Dataset records
────────────────────────────────────────
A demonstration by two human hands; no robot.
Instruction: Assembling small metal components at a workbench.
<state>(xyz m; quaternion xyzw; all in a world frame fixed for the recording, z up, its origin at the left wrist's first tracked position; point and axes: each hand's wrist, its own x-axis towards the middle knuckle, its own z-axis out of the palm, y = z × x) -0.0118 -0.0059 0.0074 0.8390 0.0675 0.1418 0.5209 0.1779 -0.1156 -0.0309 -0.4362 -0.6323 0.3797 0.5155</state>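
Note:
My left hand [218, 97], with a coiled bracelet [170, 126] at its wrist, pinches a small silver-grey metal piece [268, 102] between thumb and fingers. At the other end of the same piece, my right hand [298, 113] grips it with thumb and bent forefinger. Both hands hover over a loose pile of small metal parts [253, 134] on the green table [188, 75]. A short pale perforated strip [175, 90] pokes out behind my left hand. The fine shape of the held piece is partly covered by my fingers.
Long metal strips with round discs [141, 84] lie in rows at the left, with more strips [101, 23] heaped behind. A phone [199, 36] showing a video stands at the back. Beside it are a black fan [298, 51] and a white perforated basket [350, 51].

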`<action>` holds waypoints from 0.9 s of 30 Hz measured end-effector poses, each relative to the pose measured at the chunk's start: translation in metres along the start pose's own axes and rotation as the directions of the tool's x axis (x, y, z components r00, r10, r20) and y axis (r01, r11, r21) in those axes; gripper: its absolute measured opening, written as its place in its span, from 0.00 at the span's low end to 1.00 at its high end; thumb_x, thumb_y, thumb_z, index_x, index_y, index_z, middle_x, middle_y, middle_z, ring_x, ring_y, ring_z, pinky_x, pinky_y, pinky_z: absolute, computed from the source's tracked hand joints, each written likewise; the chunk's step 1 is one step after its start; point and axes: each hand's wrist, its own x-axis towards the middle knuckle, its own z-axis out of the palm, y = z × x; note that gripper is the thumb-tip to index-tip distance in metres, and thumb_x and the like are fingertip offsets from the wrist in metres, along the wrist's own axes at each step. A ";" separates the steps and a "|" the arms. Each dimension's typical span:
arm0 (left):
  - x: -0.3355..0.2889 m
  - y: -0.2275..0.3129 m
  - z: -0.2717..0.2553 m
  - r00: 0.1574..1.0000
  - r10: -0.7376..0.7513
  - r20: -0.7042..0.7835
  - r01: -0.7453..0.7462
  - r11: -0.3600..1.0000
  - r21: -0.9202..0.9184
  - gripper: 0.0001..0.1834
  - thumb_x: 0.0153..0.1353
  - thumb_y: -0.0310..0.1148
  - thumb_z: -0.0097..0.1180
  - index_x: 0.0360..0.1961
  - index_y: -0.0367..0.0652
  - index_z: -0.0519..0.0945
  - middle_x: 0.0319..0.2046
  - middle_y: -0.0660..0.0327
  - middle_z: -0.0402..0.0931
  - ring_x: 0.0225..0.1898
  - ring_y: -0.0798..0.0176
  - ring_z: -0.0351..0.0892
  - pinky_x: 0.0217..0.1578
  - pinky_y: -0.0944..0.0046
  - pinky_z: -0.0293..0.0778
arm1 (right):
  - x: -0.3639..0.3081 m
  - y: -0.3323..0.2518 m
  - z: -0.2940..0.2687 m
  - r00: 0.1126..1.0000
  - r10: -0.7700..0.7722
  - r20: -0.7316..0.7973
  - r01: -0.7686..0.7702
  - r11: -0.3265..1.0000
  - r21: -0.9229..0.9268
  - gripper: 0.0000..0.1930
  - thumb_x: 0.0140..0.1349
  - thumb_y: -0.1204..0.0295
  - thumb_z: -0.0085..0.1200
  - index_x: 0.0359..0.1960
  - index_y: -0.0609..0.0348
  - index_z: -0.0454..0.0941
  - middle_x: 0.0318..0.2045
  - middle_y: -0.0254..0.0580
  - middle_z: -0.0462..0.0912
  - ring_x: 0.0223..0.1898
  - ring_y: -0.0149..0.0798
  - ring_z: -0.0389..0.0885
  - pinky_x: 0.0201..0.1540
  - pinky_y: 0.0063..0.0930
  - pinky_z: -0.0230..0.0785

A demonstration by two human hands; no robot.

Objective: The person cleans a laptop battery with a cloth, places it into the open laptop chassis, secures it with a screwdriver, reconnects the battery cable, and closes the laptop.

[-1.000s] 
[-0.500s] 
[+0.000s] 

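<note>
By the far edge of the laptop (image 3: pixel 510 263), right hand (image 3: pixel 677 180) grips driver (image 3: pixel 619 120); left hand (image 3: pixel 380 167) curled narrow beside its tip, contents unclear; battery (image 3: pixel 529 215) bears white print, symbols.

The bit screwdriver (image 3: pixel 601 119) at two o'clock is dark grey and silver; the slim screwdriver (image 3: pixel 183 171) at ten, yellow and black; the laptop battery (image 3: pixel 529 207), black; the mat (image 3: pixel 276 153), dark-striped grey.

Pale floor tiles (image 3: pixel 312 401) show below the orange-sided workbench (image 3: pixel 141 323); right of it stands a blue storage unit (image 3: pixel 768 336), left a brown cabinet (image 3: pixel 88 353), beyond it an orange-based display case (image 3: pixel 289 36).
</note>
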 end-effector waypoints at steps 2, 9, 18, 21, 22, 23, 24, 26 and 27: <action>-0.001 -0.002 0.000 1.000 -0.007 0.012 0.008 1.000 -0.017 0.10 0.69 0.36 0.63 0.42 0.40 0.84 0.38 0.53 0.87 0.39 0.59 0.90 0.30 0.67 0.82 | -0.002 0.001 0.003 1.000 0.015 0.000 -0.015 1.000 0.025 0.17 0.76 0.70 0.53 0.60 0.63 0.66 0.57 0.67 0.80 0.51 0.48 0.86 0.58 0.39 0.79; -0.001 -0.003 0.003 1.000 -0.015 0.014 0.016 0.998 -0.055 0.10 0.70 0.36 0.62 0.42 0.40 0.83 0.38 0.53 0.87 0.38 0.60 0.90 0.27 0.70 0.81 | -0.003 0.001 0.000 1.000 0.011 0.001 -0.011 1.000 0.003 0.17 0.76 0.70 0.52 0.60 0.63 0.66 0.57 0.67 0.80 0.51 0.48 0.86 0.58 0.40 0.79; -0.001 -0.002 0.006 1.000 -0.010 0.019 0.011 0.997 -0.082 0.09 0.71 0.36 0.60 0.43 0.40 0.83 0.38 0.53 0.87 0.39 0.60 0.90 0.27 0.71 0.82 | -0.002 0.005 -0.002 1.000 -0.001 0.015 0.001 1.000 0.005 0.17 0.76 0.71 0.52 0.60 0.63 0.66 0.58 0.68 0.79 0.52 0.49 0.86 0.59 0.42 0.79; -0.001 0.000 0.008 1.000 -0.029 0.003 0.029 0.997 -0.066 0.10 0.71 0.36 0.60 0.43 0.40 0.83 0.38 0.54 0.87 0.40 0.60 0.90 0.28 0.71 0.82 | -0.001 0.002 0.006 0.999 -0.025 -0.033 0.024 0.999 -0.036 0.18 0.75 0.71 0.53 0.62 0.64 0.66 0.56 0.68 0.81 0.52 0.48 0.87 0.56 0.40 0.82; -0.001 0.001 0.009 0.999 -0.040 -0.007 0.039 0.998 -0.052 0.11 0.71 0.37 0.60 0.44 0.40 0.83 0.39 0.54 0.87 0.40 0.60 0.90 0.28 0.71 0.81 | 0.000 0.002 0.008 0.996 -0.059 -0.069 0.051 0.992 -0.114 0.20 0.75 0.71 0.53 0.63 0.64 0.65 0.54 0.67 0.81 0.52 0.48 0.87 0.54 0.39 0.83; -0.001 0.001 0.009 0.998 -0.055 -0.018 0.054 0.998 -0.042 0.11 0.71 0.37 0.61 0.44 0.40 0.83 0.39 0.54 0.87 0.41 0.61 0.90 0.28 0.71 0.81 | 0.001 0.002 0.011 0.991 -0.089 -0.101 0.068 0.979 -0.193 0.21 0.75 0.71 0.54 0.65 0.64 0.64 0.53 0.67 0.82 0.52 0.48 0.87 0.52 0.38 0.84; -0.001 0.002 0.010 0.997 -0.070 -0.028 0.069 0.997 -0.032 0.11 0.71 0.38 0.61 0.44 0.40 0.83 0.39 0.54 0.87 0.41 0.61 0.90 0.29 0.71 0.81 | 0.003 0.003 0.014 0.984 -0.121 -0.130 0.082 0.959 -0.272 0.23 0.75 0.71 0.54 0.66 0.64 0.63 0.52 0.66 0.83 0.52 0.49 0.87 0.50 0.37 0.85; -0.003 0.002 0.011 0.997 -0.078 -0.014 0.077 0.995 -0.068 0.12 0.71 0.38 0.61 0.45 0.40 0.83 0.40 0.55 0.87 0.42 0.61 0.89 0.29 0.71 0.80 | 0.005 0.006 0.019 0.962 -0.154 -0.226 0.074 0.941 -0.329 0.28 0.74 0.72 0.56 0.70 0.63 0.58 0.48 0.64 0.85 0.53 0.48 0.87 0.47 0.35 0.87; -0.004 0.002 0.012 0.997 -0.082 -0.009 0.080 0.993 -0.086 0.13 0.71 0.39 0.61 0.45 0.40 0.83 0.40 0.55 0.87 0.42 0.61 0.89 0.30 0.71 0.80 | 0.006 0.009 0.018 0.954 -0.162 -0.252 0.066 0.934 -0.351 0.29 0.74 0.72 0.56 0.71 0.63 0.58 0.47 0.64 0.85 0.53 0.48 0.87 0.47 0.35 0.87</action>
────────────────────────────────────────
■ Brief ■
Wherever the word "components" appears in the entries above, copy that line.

■ Answer to this task ■
Instruction: Assembling small metal components at a workbench.
`<action>` holds waypoints from 0.9 s of 30 Hz measured end-effector poses, each relative to the pose measured at the chunk's start: translation in metres along the start pose's own axes and rotation as the directions of the tool's x axis (x, y, z components r00, r10, r20) and y axis (r01, r11, r21) in those axes; gripper: its absolute measured opening, written as its place in its span, from 0.00 at the span's low end to 1.00 at its high end; thumb_x, thumb_y, thumb_z, index_x, index_y, index_z, middle_x, middle_y, middle_z, ring_x, ring_y, ring_z, pinky_x, pinky_y, pinky_z: absolute, computed from the source's tracked hand joints, each written likewise; the chunk's step 1 is one step after its start; point and axes: each hand's wrist, its own x-axis towards the middle knuckle, its own z-axis out of the palm, y = z × x; note that gripper is the thumb-tip to index-tip distance in metres, and thumb_x and the like are fingertip offsets from the wrist in metres, along the wrist's own axes at each step. A ";" separates the steps and a "|" the arms. Each dimension's typical span:

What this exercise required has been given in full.